On Tue, May 26, 2026 at 02:47:42PM +0200, Petr Oros wrote:
> 
> On 5/14/26 18:43, Jacob Keller wrote:
> > On 5/14/2026 3:01 AM, David Laight wrote:
> > > On Wed, 13 May 2026 21:47:11 -0700
> > > John Ousterhout <ouster@cs.stanford.edu> wrote:
> > > 
> > > > On Wed, May 13, 2026 at 1:49 PM David Laight
> > > > <david.laight.linux@gmail.com> wrote:
> > > > > On Wed, 13 May 2026 09:28:40 -0700
> > > > > John Ousterhout <ouster@cs.stanford.edu> wrote:
> > > > > > On Wed, May 13, 2026 at 2:07 AM David Laight
> > > > > > <david.laight.linux@gmail.com> wrote:
> > > > > > > On Tue, 12 May 2026 11:19:53 -0700
> > > > > > > John Ousterhout <ouster@cs.stanford.edu> wrote:
> > > > > > > > Consider the following sequence of events:
> > > > > > > > * The bottom half of a buffer page is filled with data from
> > > > > > > >    packet A. The page has a net reference count (reference count
> > > > > > > >    - bias) of 1. The page is returned to the NIC, flipped to
> > > > > > > >    use the top half.
> > > > > > > > * Before the reference on the page is released, the NIC returns
> > > > > > > >    the page with no data in it ('size' is zero in ice_clean_rx_irq).
> > > > > > > >    In this case the bias does not get decremented. The page still
> > > > > > > >    has a net reference count of 1, so it gets returned to the NIC.
> > > > > > > >    However, ice_put_rx_mbuf flipped the page so that the bottom
> > > > > > > >    half is active.
> > > > > > > > * If the NIC stores another packet in the page before packet A
> > > > > > > >    has released its reference, the data in packet A will be
> > > > > > > >    overwritten with data from the new packet.

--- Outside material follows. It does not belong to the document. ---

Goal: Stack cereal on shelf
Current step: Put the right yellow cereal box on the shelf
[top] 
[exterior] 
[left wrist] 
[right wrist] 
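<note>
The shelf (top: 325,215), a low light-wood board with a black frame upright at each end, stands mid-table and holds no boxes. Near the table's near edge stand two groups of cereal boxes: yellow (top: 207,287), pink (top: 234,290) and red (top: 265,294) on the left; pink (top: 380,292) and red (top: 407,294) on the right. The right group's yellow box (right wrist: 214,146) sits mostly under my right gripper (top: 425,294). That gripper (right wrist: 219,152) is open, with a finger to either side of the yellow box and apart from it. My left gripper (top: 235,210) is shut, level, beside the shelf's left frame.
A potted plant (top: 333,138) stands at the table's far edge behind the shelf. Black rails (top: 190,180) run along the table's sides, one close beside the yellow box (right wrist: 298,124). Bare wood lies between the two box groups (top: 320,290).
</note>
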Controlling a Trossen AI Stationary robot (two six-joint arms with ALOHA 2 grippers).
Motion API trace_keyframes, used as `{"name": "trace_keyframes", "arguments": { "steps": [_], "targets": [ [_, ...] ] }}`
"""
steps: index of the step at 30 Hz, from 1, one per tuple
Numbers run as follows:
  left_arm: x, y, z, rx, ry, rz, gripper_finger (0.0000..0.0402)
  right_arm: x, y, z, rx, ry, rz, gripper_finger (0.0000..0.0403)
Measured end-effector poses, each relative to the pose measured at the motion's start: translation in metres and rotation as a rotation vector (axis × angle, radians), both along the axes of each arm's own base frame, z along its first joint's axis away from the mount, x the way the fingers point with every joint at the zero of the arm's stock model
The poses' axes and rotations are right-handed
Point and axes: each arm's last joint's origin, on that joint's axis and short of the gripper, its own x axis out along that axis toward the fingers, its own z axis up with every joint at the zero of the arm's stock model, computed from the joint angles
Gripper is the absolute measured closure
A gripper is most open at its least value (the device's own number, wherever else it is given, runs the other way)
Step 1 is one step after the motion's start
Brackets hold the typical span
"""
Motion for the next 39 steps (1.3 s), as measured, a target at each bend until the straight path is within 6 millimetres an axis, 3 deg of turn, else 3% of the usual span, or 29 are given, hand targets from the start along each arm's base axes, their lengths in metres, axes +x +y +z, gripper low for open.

> > > > > > > > * Unfortunately zero-length buffers occur frequently: they seem
> > > > > > > >    to occur whenever a packet uses every available byte in a
> > > > > > > >    buffer, ending precisely at the end of the buffer. When this
> > > > > > > >    happens the NIC seems to generate an extra zero-length
> > > > > > > >    buffer.
> > > > > > > > The fix is for ice_put_rx_mbuf not to flip pages that have a
> > > > > > > > size of 0.
> > > > > > > How is this different from packet B (in the top half) being
> > > > > > > freed before packet A (in the bottom half)?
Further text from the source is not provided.